■ TASK DESCRIPTION ■
The required output is a copy of each line in the material below that includes "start".

■ SOURCE MATERIAL ■
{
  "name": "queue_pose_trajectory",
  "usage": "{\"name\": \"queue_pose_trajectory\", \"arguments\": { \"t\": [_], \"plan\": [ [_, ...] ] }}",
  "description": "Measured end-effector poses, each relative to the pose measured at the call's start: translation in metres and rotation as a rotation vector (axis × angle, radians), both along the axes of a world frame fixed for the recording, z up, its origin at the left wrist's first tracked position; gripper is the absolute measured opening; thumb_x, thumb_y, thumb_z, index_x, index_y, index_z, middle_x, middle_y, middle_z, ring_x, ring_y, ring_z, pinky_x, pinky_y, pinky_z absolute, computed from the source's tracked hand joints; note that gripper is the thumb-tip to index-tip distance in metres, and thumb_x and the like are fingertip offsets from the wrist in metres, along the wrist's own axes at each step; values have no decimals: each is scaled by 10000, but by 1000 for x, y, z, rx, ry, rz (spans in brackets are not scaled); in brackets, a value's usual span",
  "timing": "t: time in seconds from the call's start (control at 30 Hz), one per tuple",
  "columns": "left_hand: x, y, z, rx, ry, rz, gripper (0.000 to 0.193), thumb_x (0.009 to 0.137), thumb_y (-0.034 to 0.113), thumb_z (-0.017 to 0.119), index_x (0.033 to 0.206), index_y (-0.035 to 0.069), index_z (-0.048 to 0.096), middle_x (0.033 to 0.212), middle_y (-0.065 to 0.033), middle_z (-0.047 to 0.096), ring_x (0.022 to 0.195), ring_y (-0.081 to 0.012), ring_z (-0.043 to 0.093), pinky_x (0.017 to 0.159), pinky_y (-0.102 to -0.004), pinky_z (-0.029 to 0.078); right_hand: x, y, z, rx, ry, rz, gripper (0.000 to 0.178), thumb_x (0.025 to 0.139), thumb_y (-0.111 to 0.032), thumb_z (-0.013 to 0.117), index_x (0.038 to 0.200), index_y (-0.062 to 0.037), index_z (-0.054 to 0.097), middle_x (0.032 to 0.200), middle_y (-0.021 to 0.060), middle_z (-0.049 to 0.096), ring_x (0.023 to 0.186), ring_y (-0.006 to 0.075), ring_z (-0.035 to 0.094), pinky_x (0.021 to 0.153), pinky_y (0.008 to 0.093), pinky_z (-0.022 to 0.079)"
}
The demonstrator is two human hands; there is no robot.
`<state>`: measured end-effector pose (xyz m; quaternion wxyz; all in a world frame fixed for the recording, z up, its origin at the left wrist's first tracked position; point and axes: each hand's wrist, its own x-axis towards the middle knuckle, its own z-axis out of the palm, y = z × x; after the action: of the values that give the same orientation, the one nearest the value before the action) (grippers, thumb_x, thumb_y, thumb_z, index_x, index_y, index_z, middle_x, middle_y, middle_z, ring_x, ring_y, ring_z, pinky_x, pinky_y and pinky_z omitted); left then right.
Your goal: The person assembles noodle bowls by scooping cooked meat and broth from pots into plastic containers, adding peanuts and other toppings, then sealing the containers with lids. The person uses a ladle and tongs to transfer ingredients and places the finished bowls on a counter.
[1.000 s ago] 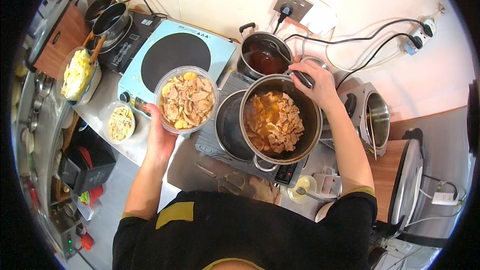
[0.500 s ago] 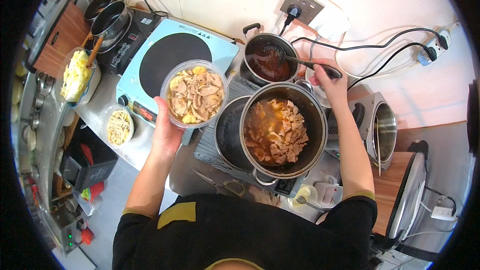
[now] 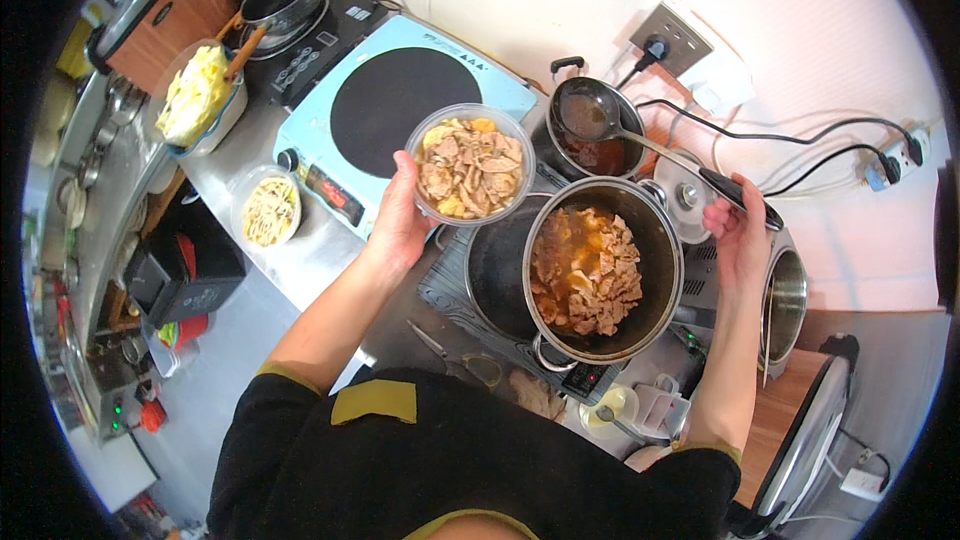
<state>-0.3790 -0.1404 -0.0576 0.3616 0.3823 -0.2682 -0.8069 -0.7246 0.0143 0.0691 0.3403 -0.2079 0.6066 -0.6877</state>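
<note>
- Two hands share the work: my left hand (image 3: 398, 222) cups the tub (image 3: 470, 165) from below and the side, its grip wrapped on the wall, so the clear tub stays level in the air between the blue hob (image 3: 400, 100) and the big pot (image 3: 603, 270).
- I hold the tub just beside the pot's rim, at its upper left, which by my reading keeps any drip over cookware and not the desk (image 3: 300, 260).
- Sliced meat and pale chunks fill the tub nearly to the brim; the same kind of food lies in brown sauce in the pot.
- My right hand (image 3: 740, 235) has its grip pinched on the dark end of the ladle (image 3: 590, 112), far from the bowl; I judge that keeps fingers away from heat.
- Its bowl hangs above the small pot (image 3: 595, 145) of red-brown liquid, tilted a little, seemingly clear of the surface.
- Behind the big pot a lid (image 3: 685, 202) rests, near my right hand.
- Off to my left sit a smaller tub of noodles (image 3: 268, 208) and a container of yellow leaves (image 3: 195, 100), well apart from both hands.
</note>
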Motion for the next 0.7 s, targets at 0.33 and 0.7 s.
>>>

■ ANSWER ■
  "description": "Measured end-effector poses, each relative to the pose measured at the call's start: translation in metres and rotation as a rotation vector (axis × angle, radians), both along the axes of a world frame fixed for the recording, z up, its origin at the left wrist's first tracked position; gripper is the absolute measured opening; thumb_x, thumb_y, thumb_z, index_x, index_y, index_z, middle_x, middle_y, middle_z, ring_x, ring_y, ring_z, pinky_x, pinky_y, pinky_z absolute, computed from the source's tracked hand joints; note that gripper is the thumb-tip to index-tip distance in metres, and thumb_x and the like are fingertip offsets from the wrist in metres, along the wrist's own axes at each step; values have no decimals: each is scaled by 10000, but by 1000 for x, y, z, rx, ry, rz (spans in brackets are not scaled); in brackets, a value's usual span",
  "timing": "t: time in seconds from the call's start (control at 30 Hz), one per tuple",

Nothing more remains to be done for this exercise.